En años pasados afloraron diversos casos de corrupción y, desgraciada coincidencia, se desató una fuerte crisis económica y se radicalizó el separatismo catalanista. En consecuencia, muchas cosas cambiaron.

Entraron en escena Podemos y Ciudadanos. Se multiplicaron los procesos judiciales contra políticos. Los titulares de prensa y las escenas televisivas los difundieron ampliamente. Se admitieron a trámite toda clase de denuncias, con mayor o menor base. Se mantuvieron procesos sin más fundamento que la llamada Acusación Popular. Se hizo un uso extensivo de la prisión preventiva. Se obligó a dimitir a cargos públicos antes siquiera de abrirse juicio oral contra ellos. Los partidos políticos practicaron el linchamiento judicial de sus adversarios. Se convirtió en una especie de agravante ser famoso o político. Se reformó el Código Penal para reforzar la persecución y las penas para algunos delitos contra la Administración pública. Se alargaron los plazos de prescripción.

En ese clima fue creciendo un nuevo e imperceptible estado de opinión en amplios círculos: se aplaudía que se estuviese combatiendo la corrupción, pero se lamentaba que se hubiese aplastado la presunción de inocencia, pulverizado el principio de intervención mínima del derecho penal y acosado a los políticos investigados. Ese estado de opinión cristalizó con la muerte de la senadora popular Rita Barberá por causas naturales, pero en plena persecución política y mediática. Nació un nuevo movimiento de indignados. Primer fruto: se acotó la duración de los procesos penales.

Los nuevos indignados están hartos de que no se espere a una sentencia condenatoria o, al menos, a la apertura de juicio oral para pedir responsabilidades políticas; hartos de que los separatistas digan que el Tribunal Constitucional está politizado porque les impida violar la Constitucional; hartos de que se admitan a trámite todas las denuncias, por débiles que sean; hartos de que se olvide que el papel de los fiscales no es acusar sino defender la legalidad; hartos de que se diga que el sistema judicial español no es independiente porque el Parlamento y el Gobierno intervienen en algunos nombramientos, cuando eso es así en los Estados Unidos, Alemania, Francia y, en general, en todas las democracias; hartos de que se mantenga la Acusación Popular, inexistente en las demás democracias; hartos de que dicha acusación esté encarnada en miembros de los partidos políticos adversarios del encausado y en las podridas Manos Limpias; hartos de que se diga que la Justicia no es independiente en un país que mantiene en la cárcel a Matas y Granados, encausados a Chaves y Griñán y penado al cuñado del rey. ¿Se vería algo de eso en una dictadura?

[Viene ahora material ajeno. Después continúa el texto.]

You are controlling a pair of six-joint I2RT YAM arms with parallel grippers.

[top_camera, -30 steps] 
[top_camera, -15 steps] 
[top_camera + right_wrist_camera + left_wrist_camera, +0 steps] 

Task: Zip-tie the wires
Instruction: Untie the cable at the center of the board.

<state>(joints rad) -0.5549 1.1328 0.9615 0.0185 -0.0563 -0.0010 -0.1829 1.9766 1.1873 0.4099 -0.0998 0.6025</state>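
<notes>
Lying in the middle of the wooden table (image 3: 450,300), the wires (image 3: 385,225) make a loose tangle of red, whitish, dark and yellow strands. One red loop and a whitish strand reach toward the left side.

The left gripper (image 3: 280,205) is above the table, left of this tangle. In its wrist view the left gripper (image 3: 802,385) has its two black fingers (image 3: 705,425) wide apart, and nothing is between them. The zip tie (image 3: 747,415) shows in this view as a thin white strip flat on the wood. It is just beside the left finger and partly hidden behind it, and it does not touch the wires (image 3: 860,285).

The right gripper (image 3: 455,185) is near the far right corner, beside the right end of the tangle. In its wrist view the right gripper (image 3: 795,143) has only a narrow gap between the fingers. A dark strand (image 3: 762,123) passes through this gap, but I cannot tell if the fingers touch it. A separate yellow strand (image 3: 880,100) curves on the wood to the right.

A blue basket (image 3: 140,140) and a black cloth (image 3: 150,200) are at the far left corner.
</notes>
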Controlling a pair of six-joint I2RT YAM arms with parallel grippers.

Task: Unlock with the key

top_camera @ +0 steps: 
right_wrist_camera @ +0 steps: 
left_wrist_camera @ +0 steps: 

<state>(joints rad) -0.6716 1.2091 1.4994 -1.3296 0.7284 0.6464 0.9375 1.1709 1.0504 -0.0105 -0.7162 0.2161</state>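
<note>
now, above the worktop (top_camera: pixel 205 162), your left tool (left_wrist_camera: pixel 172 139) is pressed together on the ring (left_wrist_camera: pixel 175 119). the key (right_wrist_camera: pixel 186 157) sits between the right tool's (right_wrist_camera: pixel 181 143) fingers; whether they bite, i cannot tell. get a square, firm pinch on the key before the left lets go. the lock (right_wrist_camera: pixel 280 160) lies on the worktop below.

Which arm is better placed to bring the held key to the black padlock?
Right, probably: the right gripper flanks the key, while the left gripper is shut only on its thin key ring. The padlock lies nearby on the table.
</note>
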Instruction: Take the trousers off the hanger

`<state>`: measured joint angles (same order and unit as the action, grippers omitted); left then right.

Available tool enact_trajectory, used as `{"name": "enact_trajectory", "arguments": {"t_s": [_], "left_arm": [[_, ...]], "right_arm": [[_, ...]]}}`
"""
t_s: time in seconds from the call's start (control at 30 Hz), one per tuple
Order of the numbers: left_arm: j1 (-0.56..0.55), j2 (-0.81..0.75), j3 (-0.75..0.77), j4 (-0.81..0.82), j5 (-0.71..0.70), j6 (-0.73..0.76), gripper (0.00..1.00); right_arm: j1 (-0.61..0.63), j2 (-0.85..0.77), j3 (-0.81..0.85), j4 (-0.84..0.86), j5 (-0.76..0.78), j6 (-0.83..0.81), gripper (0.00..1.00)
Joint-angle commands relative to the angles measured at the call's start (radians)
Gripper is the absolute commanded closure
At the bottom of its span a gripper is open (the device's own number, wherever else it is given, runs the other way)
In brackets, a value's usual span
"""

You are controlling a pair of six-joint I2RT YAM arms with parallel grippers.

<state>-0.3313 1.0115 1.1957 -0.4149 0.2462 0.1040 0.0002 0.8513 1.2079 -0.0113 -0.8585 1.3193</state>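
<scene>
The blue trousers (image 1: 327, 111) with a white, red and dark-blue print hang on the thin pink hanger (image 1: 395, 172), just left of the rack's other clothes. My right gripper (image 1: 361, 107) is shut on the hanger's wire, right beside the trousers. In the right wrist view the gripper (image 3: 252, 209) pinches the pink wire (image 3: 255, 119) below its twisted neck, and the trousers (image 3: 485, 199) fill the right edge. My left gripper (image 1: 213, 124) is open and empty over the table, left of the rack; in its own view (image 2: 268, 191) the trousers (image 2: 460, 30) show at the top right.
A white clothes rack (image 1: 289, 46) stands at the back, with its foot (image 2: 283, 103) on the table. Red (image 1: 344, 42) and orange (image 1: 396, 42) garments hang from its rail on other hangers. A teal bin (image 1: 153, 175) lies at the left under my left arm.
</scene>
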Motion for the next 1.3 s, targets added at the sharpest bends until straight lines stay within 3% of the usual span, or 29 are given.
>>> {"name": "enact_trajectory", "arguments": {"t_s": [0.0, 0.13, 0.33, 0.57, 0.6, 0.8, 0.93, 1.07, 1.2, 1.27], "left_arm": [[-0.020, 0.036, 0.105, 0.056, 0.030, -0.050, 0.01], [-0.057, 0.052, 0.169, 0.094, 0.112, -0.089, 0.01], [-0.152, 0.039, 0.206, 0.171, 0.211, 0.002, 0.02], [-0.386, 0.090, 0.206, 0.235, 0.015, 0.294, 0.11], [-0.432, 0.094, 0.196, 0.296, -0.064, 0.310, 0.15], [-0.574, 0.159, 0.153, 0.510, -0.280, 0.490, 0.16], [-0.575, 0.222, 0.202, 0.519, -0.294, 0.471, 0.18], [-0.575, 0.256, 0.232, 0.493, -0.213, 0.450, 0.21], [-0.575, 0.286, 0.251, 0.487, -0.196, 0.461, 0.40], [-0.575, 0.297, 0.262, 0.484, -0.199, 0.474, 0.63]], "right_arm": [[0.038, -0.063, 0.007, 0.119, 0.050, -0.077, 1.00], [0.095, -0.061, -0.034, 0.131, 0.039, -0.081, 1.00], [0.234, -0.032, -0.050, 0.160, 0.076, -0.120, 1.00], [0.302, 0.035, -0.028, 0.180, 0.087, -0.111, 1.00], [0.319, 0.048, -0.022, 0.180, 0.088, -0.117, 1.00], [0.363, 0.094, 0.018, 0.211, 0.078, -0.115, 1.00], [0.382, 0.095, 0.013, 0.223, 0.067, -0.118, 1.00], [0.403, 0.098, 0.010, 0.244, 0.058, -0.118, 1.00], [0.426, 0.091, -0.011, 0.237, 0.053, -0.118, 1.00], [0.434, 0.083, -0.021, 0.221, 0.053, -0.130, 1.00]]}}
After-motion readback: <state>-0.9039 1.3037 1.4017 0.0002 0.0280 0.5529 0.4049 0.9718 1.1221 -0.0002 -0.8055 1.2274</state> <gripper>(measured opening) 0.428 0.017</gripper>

Piden que se respete la presunción de inocencia; se espere al menos al juicio oral para pedir responsabilidades; no se dude por sistema de la imparcialidad de los jueces y fiscales; no niegue la pertinencia de que la soberanía popular, a través de sus representantes, se extienda al poder judicial; se sea más selectivo y prudente a la hora de iniciar investigaciones judiciales; se estudie eliminar la acusación popular. Y cosas así.

Creen que todo eso es aplicable también al caso del presidente Sánchez y su supuesta intención de contratar un servicio empresarial para mejorar su reputación en las redes sociales.

Sostienen que es injusto insultar al Fiscal General y a los de Sala porque estimen que no hay indicios suficientes para proseguir indagando. Por motivos simétricos se podría arremeter contra el juez Velasco y las fiscales del caso porque estimen que los hay. Respeto, por favor, a los jueces y fiscales.

Y también tienen algo que decir respecto del presidente. Cuentan a su favor que no haya contrato alguno firmado; que no haya aceptación de oferta demostrable; que no haya habido pago alguno a la empresa bajo sospecha; que sea una mera conjetura que eso no se materializase por la intervención policial (¿por qué no esperaron una semana?); que sea muy difícil, por no decir imposible, delimitar la ilegítima mejora de la reputación personal de un gobernante del legalizado interés público en que se publiciten sus actividades y circunstancias; que en los tiempos actuales sea obligado que los servicios de prensa de los gobernantes se ocupen también de las redes sociales. Tienen en su contra que se reuniesen un par de veces con el empresario y que sus colaboradores se cruzasen con la empresa varias llamadas telefónicas y correos electrónicos.

No les parece que el Fiscal General carezca de argumentos, ni les cabe duda, vistas las discrepancias entre los expertos, de que los indicios en contra del presidente son poco contundentes. Y, en esa situación, el principio de intervención mínima del derecho penal aconsejaría abstenerse.

Afirman que, en cualquier caso, el presidente es inocente mientras no se demuestre que es culpable y no tiene por qué dimitir a menos que se vea inmerso en un juicio oral.